Training activity information

Details

Generate a genomic sequence alignment in an appropriate format

Type

Entrustable training activity (ETA)

Evidence requirements

Evidence the activity has been undertaken by the trainee repeatedly, consistently, and effectively over time, in a range of situations. This may include occasions where the trainee has not successfully achieved the outcome of the activity themselves.

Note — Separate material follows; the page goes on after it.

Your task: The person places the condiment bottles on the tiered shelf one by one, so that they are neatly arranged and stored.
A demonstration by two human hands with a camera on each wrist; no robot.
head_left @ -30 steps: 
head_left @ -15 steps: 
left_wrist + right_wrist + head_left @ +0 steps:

For example, because it was not appropriate to undertake the task in the circumstances or the trainees recognised their own limitations and sought help or advice to ensure the activity reached an appropriate conclusion. ​

Reflection at multiple timepoints on the trainee learning journey for this activity.

Considerations

  • Alignment methodologies e.g., against a reference sequence, indel realignment or de novo
  • SAM/BAM/CRAM files
  • Genomic architecture e.g., genes, introns, exons etc.
  • Reference genome and different genome builds
  • Quality metrics used for sequence alignment and any caveats of e.g., difficulties with short reads, pseudogenes, soft/hard-clipping, CIGAR strings etc.
  • Store data in appropriate formats according to local and national standards, taking into consideration patient confidentiality
  • Data integrity and patient safety

Relevant learning outcomes

# Outcome
# 1 Outcome

Explain the structure of the human genome and the impact of variation on human development, health, and disease.

# 2 Outcome

Evaluate sources of information about variation in the human genome including access, application and clinical impact.

# 3 Outcome

Select appropriate tools for next generation sequencing (NGS) analysis of inherited and acquired disease.

# 4 Outcome

Analyse NGS data in a clinical setting applying appropriate quality control and data validation.